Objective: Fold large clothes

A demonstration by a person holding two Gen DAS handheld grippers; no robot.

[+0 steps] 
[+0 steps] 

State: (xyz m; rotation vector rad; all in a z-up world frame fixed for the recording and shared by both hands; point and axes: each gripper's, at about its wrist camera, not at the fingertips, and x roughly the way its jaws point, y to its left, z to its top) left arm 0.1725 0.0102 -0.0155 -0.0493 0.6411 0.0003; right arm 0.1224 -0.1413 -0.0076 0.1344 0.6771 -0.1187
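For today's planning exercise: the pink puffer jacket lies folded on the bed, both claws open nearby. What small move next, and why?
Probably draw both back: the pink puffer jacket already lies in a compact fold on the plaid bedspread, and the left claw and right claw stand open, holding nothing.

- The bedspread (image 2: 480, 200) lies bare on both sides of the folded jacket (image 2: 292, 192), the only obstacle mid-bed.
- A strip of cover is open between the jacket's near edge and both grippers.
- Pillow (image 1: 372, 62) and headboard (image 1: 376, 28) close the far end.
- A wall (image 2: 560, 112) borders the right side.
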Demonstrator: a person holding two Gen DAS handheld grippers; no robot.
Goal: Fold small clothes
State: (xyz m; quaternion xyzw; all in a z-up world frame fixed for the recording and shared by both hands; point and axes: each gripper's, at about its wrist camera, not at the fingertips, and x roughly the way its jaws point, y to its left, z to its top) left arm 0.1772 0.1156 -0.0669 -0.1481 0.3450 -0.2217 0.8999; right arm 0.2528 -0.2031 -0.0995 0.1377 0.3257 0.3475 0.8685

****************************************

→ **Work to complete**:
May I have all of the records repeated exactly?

→ **Completed exercise**:
Objective: Fold large clothes

A demonstration by a person holding two Gen DAS handheld grippers; no robot.

[+0 steps] 
[+0 steps] 

State: (xyz m; rotation vector rad; all in a z-up world frame fixed for the recording and shared by both hands; point and axes: each gripper's, at about its wrist camera, not at the fingertips, and x roughly the way its jaws point, y to its left, z to its top) left arm 0.1725 0.0102 -0.0155 -0.0493 0.6411 0.0003; right arm 0.1224 -0.1413 -0.0076 0.1344 0.6771 -0.1187
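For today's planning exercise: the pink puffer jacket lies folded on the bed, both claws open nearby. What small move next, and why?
Probably draw both back: the pink puffer jacket already lies in a compact fold on the plaid bedspread, and the left claw and right claw stand open, holding nothing.

- The bedspread (image 2: 480, 200) lies bare on both sides of the folded jacket (image 2: 292, 192), the only obstacle mid-bed.
- A strip of cover is open between the jacket's near edge and both grippers.
- Pillow (image 1: 372, 62) and headboard (image 1: 376, 28) close the far end.
- A wall (image 2: 560, 112) borders the right side.
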Demonstrator: a person holding two Gen DAS handheld grippers; no robot.
Goal: Fold small clothes
State: (xyz m; quaternion xyzw; all in a z-up world frame fixed for the recording and shared by both hands; point and axes: each gripper's, at about its wrist camera, not at the fingertips, and x roughly the way its jaws point, y to its left, z to its top) left arm 0.1772 0.1156 -0.0669 -0.1481 0.3450 -0.2217 0.8999; right arm 0.2528 -0.2031 -0.0995 0.1377 0.3257 0.3475 0.8685

This completes the requested output.